What you need to do. Within the data that follows, how many lines carry the string "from"? Give the number alone.

▽

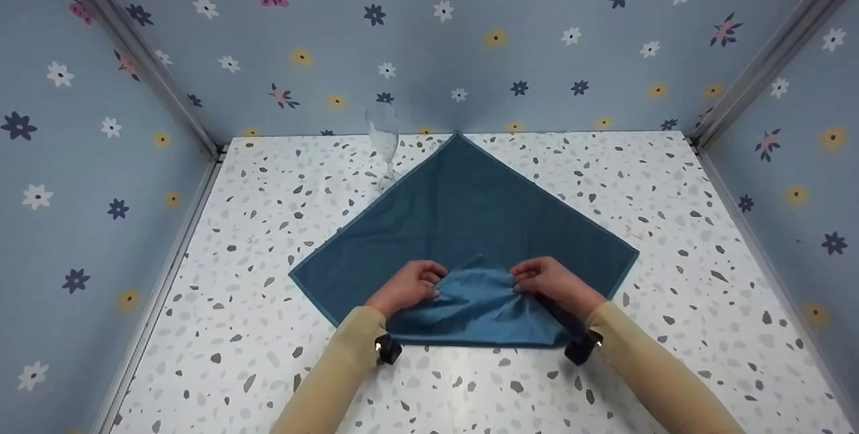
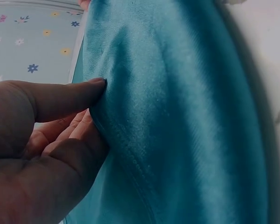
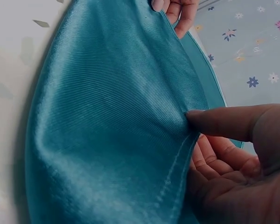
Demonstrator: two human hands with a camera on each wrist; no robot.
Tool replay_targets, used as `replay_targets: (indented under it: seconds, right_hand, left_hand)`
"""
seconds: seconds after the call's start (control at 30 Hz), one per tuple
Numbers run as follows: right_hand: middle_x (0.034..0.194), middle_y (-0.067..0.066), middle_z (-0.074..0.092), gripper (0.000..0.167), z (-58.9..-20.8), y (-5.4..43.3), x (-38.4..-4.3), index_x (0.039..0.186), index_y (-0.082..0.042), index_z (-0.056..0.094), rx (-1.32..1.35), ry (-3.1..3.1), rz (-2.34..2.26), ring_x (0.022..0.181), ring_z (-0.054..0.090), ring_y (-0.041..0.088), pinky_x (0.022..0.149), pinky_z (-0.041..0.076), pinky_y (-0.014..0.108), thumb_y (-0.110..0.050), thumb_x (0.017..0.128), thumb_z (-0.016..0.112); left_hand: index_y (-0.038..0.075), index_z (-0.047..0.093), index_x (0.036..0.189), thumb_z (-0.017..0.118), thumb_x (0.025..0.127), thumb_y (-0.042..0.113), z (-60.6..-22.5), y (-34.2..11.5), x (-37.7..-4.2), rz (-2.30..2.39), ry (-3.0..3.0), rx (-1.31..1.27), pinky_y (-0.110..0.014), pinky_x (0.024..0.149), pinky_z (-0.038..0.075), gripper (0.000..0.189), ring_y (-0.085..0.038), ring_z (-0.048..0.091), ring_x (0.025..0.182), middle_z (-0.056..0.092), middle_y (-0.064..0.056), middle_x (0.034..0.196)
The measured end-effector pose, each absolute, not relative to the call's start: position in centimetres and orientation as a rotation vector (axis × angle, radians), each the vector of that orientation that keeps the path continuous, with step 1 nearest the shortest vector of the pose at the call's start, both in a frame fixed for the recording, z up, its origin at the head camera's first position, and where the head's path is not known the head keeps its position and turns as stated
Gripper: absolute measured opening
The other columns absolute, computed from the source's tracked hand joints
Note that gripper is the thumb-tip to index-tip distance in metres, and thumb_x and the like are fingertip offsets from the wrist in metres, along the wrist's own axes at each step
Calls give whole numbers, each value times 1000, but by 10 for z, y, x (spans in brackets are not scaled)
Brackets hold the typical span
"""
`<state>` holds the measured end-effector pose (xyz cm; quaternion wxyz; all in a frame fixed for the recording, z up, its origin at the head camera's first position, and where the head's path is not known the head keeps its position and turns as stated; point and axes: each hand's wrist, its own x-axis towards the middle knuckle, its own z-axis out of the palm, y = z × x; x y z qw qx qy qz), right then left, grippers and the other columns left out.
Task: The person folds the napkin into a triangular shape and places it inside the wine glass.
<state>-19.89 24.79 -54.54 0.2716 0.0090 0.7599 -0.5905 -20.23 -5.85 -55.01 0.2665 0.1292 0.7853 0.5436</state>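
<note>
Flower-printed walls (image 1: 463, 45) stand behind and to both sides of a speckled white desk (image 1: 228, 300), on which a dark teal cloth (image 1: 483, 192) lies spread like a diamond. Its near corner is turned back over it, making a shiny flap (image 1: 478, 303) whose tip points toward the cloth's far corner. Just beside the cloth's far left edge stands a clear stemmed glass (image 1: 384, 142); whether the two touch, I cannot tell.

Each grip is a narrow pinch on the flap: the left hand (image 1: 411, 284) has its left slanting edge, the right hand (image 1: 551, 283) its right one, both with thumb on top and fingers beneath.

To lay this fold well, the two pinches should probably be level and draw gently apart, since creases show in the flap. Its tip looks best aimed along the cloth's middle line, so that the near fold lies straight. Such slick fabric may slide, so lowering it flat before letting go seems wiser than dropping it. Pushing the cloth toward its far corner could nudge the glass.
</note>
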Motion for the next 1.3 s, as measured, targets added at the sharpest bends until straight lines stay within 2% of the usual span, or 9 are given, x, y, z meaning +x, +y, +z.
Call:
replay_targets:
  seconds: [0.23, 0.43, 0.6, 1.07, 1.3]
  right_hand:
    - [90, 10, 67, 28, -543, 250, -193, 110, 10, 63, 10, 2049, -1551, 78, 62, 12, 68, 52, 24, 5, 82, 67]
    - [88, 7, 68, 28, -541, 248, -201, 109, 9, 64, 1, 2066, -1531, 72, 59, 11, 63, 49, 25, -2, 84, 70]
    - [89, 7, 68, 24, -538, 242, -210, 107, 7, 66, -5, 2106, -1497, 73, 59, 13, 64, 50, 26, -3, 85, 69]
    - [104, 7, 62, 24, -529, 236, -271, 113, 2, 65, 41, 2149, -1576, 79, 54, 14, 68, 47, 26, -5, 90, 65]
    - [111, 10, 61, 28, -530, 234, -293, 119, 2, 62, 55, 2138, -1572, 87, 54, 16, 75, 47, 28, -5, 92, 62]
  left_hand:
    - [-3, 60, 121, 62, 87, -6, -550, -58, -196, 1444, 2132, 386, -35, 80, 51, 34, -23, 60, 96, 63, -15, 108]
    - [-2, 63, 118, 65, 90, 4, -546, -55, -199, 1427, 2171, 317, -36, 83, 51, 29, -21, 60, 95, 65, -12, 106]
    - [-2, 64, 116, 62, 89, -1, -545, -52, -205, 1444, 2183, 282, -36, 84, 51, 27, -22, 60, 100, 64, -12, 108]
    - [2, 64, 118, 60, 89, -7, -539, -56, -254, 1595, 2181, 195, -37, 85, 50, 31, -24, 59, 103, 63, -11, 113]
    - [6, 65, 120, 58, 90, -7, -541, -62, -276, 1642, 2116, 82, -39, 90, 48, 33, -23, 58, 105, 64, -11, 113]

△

Solution below. 2